**YOUR OBJECTIVE**
Of the material below, only the lines from the line containing "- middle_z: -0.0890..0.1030" down to the line containing "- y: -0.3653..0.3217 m" belong in the answer, written out exactly.

**SUPPLIED ENTRIES**
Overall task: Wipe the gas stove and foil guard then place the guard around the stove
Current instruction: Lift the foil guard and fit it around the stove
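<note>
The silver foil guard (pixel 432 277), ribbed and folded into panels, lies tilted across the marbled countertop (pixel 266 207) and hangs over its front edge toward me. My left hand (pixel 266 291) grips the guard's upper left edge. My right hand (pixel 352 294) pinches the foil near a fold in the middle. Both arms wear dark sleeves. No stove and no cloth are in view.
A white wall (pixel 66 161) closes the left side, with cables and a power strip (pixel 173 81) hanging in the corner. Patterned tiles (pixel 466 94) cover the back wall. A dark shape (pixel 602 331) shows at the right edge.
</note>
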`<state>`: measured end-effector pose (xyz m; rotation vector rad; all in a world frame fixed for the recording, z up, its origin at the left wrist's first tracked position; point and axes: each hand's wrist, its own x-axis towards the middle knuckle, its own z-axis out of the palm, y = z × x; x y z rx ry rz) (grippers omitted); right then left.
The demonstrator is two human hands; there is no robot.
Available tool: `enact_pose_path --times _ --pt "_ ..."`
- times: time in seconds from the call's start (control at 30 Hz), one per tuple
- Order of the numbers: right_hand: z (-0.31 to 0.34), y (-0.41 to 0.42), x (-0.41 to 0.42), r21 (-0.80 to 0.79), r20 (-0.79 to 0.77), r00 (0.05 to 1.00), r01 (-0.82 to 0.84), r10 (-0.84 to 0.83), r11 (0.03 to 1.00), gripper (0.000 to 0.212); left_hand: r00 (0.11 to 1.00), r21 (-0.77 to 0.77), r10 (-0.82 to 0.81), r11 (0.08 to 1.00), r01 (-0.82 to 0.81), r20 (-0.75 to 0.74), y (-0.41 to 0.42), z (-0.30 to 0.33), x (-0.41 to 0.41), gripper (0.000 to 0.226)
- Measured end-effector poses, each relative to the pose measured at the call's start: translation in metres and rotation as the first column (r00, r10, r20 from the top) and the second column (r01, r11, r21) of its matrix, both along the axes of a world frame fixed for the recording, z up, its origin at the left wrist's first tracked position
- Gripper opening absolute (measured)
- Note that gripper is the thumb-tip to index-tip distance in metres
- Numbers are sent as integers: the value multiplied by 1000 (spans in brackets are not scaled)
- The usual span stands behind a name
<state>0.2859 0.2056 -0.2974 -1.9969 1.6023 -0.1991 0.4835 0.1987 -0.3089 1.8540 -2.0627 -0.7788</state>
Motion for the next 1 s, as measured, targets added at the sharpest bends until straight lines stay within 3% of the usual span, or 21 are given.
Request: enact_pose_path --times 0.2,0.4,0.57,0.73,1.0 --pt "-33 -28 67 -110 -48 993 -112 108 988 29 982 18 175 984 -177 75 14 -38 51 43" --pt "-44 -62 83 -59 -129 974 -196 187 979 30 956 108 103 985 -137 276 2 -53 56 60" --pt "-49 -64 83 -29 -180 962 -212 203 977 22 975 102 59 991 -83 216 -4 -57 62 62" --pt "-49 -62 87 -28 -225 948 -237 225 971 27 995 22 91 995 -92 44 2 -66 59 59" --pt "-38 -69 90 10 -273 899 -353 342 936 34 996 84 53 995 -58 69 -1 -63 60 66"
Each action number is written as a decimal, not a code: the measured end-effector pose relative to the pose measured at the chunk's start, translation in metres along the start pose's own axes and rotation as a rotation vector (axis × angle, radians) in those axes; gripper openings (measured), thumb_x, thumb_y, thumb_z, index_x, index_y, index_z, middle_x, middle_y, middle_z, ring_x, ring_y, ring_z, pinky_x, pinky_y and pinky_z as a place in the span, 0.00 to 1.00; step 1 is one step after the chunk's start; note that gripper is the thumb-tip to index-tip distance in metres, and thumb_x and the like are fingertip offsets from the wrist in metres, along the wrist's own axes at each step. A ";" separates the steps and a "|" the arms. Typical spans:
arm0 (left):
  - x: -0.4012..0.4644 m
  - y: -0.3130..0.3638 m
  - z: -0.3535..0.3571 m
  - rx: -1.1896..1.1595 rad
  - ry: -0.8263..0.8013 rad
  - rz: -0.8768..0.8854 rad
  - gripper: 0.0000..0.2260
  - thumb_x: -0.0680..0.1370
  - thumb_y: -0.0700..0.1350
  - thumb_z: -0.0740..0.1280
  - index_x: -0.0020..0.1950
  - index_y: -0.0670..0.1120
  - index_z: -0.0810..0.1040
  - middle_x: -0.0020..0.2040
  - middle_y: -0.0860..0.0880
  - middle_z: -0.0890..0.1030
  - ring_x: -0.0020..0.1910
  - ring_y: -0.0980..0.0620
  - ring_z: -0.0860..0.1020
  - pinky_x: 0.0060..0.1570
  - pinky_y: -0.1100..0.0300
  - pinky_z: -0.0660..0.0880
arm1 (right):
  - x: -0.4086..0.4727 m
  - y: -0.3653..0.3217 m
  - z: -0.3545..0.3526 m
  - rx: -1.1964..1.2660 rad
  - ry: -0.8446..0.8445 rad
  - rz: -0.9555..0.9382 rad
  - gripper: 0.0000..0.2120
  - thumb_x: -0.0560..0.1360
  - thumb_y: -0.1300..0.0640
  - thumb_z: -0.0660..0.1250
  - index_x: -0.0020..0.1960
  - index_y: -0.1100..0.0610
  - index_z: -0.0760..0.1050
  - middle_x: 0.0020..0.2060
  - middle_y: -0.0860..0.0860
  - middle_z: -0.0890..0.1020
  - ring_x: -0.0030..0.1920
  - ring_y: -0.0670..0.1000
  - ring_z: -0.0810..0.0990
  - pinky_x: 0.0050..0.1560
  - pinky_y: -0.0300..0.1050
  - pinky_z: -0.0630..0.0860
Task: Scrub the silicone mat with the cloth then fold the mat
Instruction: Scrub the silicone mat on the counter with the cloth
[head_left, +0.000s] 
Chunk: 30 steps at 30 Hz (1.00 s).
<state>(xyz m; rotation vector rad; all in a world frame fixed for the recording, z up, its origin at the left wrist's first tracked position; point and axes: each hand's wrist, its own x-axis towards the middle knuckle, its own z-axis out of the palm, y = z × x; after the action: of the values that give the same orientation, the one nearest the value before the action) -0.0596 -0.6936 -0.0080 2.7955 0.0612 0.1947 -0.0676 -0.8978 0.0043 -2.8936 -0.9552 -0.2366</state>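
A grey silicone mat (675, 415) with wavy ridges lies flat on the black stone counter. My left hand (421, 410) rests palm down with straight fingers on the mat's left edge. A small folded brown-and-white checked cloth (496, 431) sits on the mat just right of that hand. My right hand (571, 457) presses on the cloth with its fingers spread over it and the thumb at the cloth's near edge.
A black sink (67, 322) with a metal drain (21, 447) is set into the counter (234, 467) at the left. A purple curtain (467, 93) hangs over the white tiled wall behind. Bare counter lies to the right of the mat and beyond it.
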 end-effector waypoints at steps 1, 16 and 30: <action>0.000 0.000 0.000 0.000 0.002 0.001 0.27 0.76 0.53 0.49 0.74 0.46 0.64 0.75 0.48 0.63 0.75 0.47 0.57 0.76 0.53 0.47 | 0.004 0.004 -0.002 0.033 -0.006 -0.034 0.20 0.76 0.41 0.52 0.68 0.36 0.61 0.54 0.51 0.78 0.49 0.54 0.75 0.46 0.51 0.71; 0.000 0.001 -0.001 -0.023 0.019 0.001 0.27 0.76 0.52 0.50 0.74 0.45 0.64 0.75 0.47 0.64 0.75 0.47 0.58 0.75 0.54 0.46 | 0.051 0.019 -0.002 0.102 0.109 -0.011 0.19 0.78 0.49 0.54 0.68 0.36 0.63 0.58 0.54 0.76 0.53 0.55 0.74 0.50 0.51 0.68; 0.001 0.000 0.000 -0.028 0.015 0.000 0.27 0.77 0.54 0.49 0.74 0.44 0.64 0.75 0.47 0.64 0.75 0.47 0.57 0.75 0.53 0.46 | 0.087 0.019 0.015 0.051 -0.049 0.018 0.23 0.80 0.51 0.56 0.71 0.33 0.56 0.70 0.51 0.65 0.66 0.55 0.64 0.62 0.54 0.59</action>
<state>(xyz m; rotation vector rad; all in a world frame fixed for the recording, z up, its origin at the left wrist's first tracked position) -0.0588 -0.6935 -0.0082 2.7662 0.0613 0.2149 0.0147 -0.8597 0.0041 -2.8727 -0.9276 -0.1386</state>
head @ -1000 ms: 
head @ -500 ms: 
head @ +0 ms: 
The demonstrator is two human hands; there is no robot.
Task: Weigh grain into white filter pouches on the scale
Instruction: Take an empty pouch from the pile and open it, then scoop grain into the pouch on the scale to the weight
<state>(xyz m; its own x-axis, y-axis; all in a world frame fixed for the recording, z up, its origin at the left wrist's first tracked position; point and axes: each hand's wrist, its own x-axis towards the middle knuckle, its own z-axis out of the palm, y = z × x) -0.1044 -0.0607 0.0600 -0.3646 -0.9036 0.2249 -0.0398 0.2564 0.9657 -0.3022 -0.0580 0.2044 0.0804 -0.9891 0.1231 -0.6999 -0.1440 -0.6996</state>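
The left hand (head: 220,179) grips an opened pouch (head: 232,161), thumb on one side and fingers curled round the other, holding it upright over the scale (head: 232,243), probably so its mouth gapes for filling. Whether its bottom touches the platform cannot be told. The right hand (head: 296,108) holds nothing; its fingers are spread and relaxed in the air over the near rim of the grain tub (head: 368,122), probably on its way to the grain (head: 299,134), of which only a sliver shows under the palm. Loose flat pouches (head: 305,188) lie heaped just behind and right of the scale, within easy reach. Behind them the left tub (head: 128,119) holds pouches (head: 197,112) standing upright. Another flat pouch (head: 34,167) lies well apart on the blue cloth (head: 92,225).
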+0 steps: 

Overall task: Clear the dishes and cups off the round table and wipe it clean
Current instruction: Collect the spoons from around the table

**ANSWER**
  - middle_z: -0.0890..0.1030
  - ring_x: -0.0020..0.1910
  - ring_y: -0.0980..0.0620
  - ring_z: -0.0860..0.1020
  - pinky_x: 0.0060..0.1570
  - pinky_y: -0.1100..0.0300
  - pinky_z: -0.0660..0.0880
arm1 (right):
  - x: -0.4086..0.4727 m
  - y: -0.3653..0.3217 m

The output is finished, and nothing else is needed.